Jumlah radio siaran cukup banyak di Indonesia, baik di kota besar maupun daerah, mencapai 1.178 stasiun (data bisa lebih), belum lagi radio komunitas hampir merata di semua wilayah. Radio termasuk media resmi, seperti juga media televisi, harus mendapat izin dari pemerintah selaku pemilik frekuensi dan rekomendasi dari KPI. Temasuk juga harus terlebih dahulu menyelenggarakan dengar pendapat dengan masyarakat di wilayah dalam jangkauan siarannya sebagai persyaratan mendapatkan izin siar.

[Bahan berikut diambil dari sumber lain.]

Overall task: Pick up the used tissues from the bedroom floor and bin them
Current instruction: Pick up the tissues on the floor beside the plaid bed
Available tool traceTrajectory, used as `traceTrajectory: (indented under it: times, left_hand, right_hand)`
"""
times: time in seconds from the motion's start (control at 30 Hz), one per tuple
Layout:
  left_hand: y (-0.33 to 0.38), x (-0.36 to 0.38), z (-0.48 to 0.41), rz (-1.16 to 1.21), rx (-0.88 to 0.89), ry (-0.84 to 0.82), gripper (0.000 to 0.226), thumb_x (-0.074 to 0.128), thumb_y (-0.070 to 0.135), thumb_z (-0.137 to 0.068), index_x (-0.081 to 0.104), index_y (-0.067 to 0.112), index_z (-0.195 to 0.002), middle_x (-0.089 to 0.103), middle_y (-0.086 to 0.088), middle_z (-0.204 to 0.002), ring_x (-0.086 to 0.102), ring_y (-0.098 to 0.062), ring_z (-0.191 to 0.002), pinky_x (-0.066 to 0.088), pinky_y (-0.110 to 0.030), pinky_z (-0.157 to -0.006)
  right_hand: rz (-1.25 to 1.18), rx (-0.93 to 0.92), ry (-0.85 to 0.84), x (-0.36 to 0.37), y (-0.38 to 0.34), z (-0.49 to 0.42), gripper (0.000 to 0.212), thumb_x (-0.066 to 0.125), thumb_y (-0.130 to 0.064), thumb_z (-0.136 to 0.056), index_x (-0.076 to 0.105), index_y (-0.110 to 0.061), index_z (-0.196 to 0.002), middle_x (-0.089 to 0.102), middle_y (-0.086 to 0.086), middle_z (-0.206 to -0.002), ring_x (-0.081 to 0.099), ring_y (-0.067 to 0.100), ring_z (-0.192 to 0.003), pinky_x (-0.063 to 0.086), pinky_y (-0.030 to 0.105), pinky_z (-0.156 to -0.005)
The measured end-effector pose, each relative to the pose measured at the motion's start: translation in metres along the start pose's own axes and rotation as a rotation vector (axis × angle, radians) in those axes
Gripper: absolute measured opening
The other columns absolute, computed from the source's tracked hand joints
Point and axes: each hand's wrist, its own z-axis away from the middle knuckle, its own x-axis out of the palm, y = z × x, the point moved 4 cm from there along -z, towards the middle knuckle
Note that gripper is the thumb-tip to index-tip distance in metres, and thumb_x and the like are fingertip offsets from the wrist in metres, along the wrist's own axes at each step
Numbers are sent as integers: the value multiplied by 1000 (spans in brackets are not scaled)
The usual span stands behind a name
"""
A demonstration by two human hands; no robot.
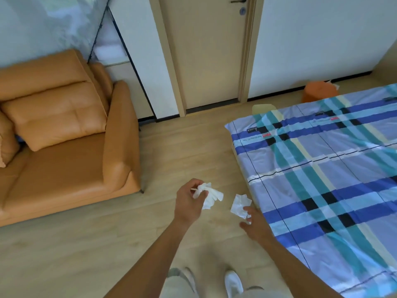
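My left hand (188, 203) is closed around a crumpled white tissue (209, 194) that hangs from its fingers above the wooden floor. My right hand (255, 220) pinches a second white tissue (239, 204) by its lower edge, close to the bed's corner. An orange bin (318, 91) stands far off by the back wall, behind the bed, with something white at its rim.
A bed with a blue and teal plaid sheet (322, 168) fills the right side. An orange leather sofa (64, 136) stands on the left. A shut door (206, 50) is straight ahead. Wooden floor (182, 147) runs between sofa and bed. My feet in white shoes (233, 282) show below.
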Motion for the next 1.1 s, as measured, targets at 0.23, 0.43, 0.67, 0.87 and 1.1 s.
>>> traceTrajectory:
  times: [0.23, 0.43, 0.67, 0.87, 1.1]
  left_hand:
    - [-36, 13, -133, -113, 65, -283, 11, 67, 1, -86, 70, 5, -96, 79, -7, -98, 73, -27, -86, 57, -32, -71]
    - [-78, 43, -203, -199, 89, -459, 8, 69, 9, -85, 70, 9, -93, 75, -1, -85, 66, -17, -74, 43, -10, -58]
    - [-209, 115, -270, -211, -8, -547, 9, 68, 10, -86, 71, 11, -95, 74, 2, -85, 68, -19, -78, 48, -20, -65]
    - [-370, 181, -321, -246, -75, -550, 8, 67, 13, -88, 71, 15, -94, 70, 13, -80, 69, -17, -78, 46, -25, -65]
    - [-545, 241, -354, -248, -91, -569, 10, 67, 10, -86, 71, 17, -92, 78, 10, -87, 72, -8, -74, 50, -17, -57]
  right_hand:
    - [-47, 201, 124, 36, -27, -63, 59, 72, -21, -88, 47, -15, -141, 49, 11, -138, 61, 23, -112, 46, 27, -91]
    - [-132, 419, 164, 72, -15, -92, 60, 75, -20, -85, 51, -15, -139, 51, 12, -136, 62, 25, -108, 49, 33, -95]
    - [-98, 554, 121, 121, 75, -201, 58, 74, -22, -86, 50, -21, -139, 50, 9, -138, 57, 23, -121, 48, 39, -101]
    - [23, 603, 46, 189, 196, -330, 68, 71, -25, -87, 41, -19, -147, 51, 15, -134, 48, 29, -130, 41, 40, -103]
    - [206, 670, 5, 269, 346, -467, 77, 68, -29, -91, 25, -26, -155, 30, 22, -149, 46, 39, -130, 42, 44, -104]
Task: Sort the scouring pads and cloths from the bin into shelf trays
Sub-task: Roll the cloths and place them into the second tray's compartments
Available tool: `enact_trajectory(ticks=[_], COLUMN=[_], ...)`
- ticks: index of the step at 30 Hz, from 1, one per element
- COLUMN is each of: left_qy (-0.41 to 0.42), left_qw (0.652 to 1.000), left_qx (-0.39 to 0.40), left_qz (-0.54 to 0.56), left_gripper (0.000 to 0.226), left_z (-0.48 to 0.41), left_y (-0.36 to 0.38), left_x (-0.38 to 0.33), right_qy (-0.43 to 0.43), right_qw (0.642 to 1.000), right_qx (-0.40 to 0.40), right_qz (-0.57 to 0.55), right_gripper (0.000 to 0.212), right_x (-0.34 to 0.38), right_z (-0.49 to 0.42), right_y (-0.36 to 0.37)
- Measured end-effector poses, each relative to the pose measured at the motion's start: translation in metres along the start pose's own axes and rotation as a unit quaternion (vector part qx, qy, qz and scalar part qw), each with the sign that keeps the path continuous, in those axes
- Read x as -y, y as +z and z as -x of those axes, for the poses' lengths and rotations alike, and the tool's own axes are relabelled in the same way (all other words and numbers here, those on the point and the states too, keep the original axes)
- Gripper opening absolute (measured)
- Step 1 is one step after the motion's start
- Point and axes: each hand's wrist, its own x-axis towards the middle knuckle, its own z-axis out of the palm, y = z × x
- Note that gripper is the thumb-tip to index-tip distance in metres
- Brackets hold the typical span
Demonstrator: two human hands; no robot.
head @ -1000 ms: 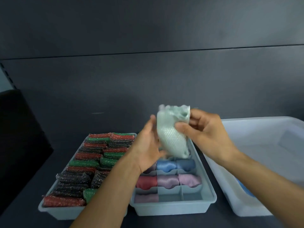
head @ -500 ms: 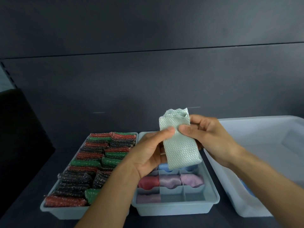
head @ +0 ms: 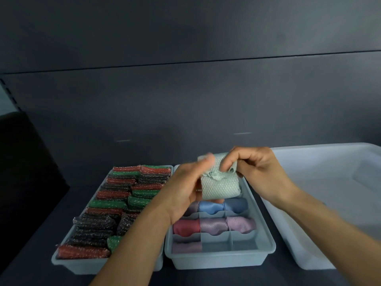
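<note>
Pale green waffle-weave cloth (head: 221,187), folded into a short bundle. Its longer side is roughly upright and its frilled free edge faces me across the middle. I hold it in the air above the far compartments of the pale blue divided plastic tray (head: 218,262). My left hand (head: 185,190) pinches its left edge, and my right hand (head: 257,174) curls its fingers over the top right corner. Below lie rolled blue, pink and lilac cloths (head: 212,206). To the left are red, green and black scouring pads (head: 115,203); to the right is a translucent white bin (head: 329,159).
</note>
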Motion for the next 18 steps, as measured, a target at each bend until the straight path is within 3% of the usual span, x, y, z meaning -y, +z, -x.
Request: enact_trajectory(ticks=[2,5,8,10,14,18], left_qy=[0.028,0.094,0.167,0.190,0.147,0.052], left_qw=[0.998,0.988,0.967,0.961,0.988,0.994], left_qx=[-0.038,-0.097,-0.106,-0.103,-0.049,0.022], left_qz=[-0.032,-0.078,-0.159,-0.170,-0.014,0.093], left_gripper=[0.021,0.020,0.013,0.013,0.021,0.025], left_z=[0.001,0.003,0.006,0.008,0.012,0.015], left_y=[0.000,-0.003,0.001,0.001,-0.003,-0.016], left_x=[0.002,0.004,0.002,0.004,0.007,0.006], right_qy=[0.000,0.119,0.191,0.178,0.175,0.185], right_qw=[1.000,0.981,0.972,0.976,0.946,0.932], right_qx=[-0.004,0.005,0.080,0.062,0.049,0.082], right_qz=[-0.022,-0.150,-0.106,-0.107,-0.270,-0.302], right_gripper=[0.046,0.026,0.035,0.019,0.017,0.022], right_x=[-0.003,-0.002,-0.002,-0.003,-0.004,-0.005], right_z=[0.001,-0.001,0.004,0.006,0.006,0.007], right_y=[0.000,-0.004,-0.003,0.002,0.004,0.003])
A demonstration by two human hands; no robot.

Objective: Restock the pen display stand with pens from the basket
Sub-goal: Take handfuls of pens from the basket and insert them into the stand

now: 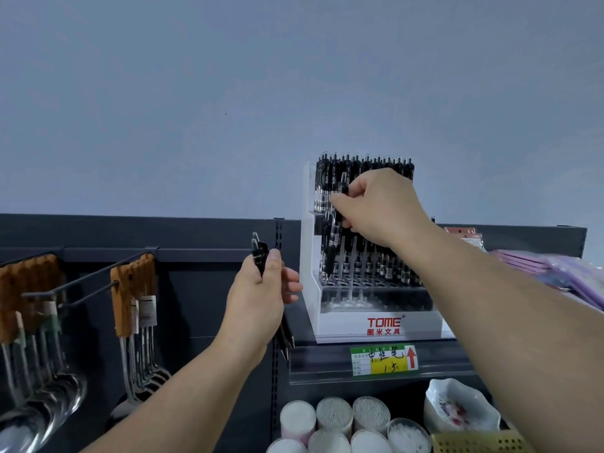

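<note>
Nearest me ran my right forearm, reaching up and away to the pen display stand (pixel 356 322) on the shelf. My right hand (pixel 376 204) pinched one black pen (pixel 334 246) near its clicker end, thumb and curled fingers closed round the barrel. It stood almost upright, tip down, just above the left end of the stand's front row of holes. The coming move, I judged, turned on that: a short drop along the pen's own axis. My left hand (pixel 261 289) was left of the stand, apart from it, fingers wrapped round a few spare pens (pixel 260 253), clickers up. A corner of the yellow basket (pixel 474 444) showed near, low right.
</note>
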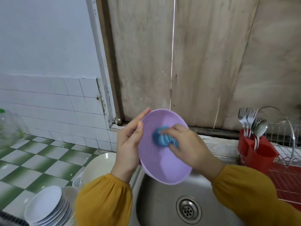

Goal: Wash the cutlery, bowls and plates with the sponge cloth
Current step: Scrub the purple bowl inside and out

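Note:
A lilac plastic bowl point(164, 162) is tilted on its side above the steel sink point(156, 199), its inside facing me. My left hand point(130, 144) holds its left rim, thumb inside the rim and fingers behind. My right hand point(190, 147) grips a bunched blue sponge cloth point(161, 137) and presses it against the inside of the bowl. A stack of white plates point(47, 206) stands at the lower left, with a pale bowl point(99, 167) behind it. Forks and a spoon point(254, 126) stand in a red cutlery holder point(259, 150) at the right.
A wire dish rack point(286, 144) on a red tray sits right of the sink. The counter on the left has green and white tiles point(32, 160); a clear plastic container point(8, 128) stands at its far left. Wooden boards close off the wall behind the sink.

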Demonstrator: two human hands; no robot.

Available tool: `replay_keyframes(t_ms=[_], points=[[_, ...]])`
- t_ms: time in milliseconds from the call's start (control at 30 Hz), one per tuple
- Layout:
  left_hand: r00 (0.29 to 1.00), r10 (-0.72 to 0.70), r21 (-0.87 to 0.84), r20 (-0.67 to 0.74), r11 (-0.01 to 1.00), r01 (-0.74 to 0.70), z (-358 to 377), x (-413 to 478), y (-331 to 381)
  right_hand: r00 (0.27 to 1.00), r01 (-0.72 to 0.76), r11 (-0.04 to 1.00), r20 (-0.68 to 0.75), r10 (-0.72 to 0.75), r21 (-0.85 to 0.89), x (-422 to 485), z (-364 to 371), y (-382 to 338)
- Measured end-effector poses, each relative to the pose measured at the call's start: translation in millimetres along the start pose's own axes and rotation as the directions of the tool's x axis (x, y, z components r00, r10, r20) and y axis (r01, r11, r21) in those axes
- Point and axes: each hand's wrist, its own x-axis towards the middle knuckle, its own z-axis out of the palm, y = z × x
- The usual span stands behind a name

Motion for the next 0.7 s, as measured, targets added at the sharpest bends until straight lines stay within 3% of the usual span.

Mengatasi ketiadaan tenaga pemberitaan pada stasiun radio (umumnya hanya penyiar), padahal perannya dibutuhkan, ada baiknya sementara diarahkan me-relay dan mengambil materi berita Covid-19 dari media resmi. Selain dari pusat informasi pemerintah, Radio Republik Indonesia (RRI), Kantor Berita Antara, media jurnalistik lainnya, juga radio siaran swasta yang sudah dikenal bermain di ranah pemberitaan. Karena ini program sosialisasi khusus maka tidak bicara bayar-membayar, tetapi tetap wajib menyebutkan nama media yang dikutip dan hanya sebatas berita Covid-19. Setelah reformasi, radio siaran swasta serentak tidak lagi me-relay warta berita RRI. Jika zaman Orde Baru tidak berani tidak me-relay RRI, sekarang takut "dimarahi" jika me-relay tanpa izin.Sebagai contoh kerja sama sesama radio swasta, tahun 2005 Radio Trijaya FM siaran bersama 108 radio daerah di Indonesia dalam acara Dari Beranda Negeri, tema bahasan antara lain mengenai wabah flu burung yang ketika itu merebak. Sebelumnya, untuk membantu pengendara mobil mudik lebaran mengetahui situasi lalu lintas macet dan lancar, Radio Trijaya juga menggandeng puluhan radio swasta daerah siaran bersama. Jika dulu kendala mengirim siaran ke radio di daerah harus menggunakan radio satelit atau antena parabola, sekarang jauh lebih mudah menggunakan internet atau siaran streaming. Siaran bersama dapat memberikan informasi akurat secara bersamaan dalam waktu cepat dan mendesak.
Membangun newsroom dirasakan banyak stasiun radio tidak mudah. Selain dana, juga kurangnya sumber daya manusia yang memahami berita radio. Teori pengolahan beritanya sama dengan media lain, tetapi penyajiannya berbeda. Jika media cetak diproduksi untuk mata, sedangkan pada radio untuk telinga. Ada banyak diselenggarakan pelatihan wartawan, terutama di daerah-daerah, dan radio mengikutseratkan penyiar, biasanya bertindak sebagai wartawan juga. Namun, yang memberi materi pada pelatihan lebih banyak jurnalis berpengalaman pada media cetak dan terkadang ada dari televisi, mereka belum pernah bekerja di redaksi radio.